■ **Exercise aim**
Apart from the pictures, every entry below should be repeated exactly.
----- Excerpted records -----
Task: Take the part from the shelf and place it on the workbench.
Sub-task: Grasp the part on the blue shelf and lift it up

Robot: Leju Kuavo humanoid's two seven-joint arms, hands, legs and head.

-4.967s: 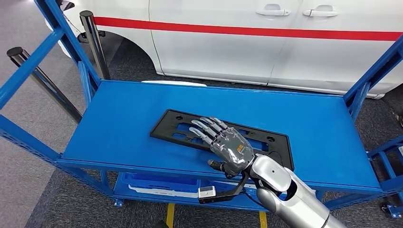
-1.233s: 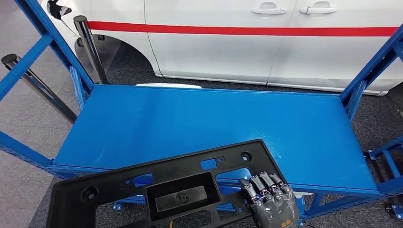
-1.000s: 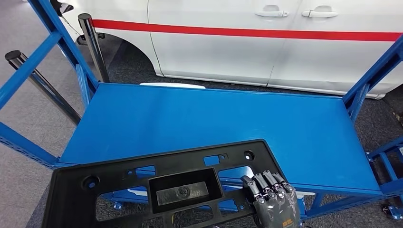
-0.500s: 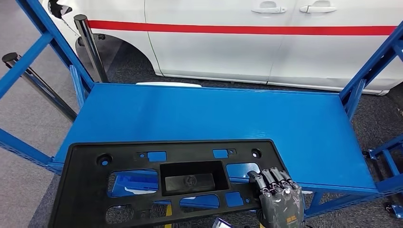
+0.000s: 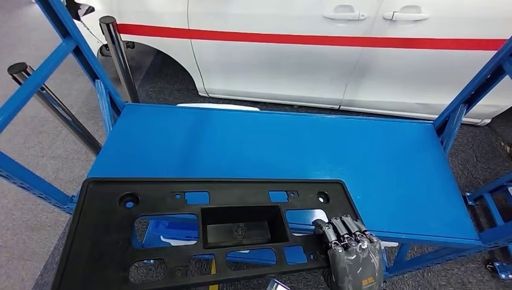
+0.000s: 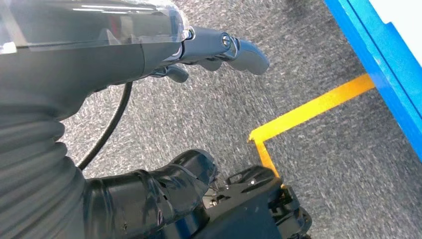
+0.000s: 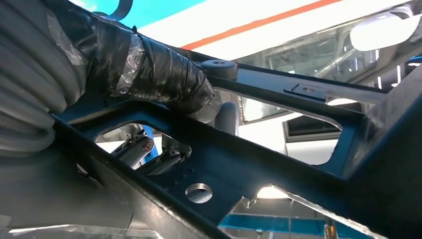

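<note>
The part point(image 5: 235, 225) is a flat black plastic panel with several cut-outs and a recessed middle. It hangs level in front of the blue shelf's point(image 5: 272, 145) near edge, close below the head camera and off the shelf top. My right hand point(image 5: 353, 257) grips its lower right edge, fingers curled over the top face. In the right wrist view the panel's underside point(image 7: 259, 169) runs across, with the taped thumb point(image 7: 164, 74) pressed against it. My left hand point(image 6: 124, 45) hangs by my side over the grey carpet, fingers loosely apart and holding nothing.
A white car point(image 5: 338, 54) with a red stripe stands behind the shelf. Blue uprights point(image 5: 471, 90) frame both ends, and black posts point(image 5: 118, 54) stand at the left. A blue bin point(image 5: 163, 232) on the lower level shows through a cut-out. Yellow tape point(image 6: 308, 107) marks the floor.
Five seconds ago my right hand lay on the panel on the shelf top. Since then the panel has come off the shelf; over the last second it levelled from a tilt.
</note>
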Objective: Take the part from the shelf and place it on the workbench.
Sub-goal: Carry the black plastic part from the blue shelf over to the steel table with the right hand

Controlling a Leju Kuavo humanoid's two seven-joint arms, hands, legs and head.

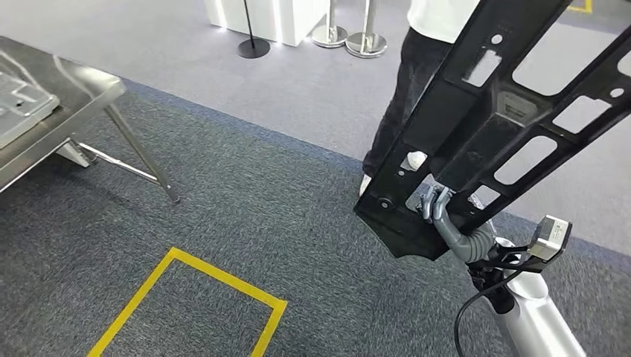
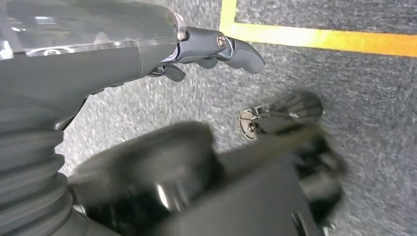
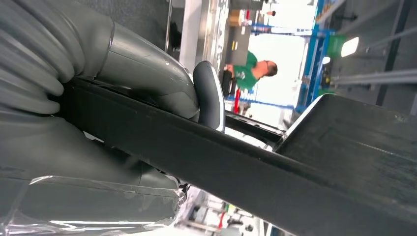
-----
■ **Task result**
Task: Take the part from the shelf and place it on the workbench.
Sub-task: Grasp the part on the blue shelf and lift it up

Robot: Leju Kuavo humanoid's two seven-joint arms, hands, legs and head.

-4.967s: 
-1.233s: 
-1.000s: 
-0.500s: 
+0.000s: 
+0.000s: 
+0.000s: 

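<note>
The part point(image 5: 235, 225) is a flat black plastic panel with several cut-outs and a recessed middle. It hangs level in front of the blue shelf's point(image 5: 272, 145) near edge, close below the head camera and off the shelf top. My right hand point(image 5: 353, 257) grips its lower right edge, fingers curled over the top face. In the right wrist view the panel's underside point(image 7: 259, 169) runs across, with the taped thumb point(image 7: 164, 74) pressed against it. My left hand point(image 6: 124, 45) hangs by my side over the grey carpet, fingers loosely apart and holding nothing.
A white car point(image 5: 338, 54) with a red stripe stands behind the shelf. Blue uprights point(image 5: 471, 90) frame both ends, and black posts point(image 5: 118, 54) stand at the left. A blue bin point(image 5: 163, 232) on the lower level shows through a cut-out. Yellow tape point(image 6: 308, 107) marks the floor.
Five seconds ago my right hand lay on the panel on the shelf top. Since then the panel has come off the shelf; over the last second it levelled from a tilt.
</note>
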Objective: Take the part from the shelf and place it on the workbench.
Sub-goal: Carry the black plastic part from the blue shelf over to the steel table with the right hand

Controlling a Leju Kuavo humanoid's two seven-joint arms, hands, legs and head.

The answer has been given, and the exercise is complete.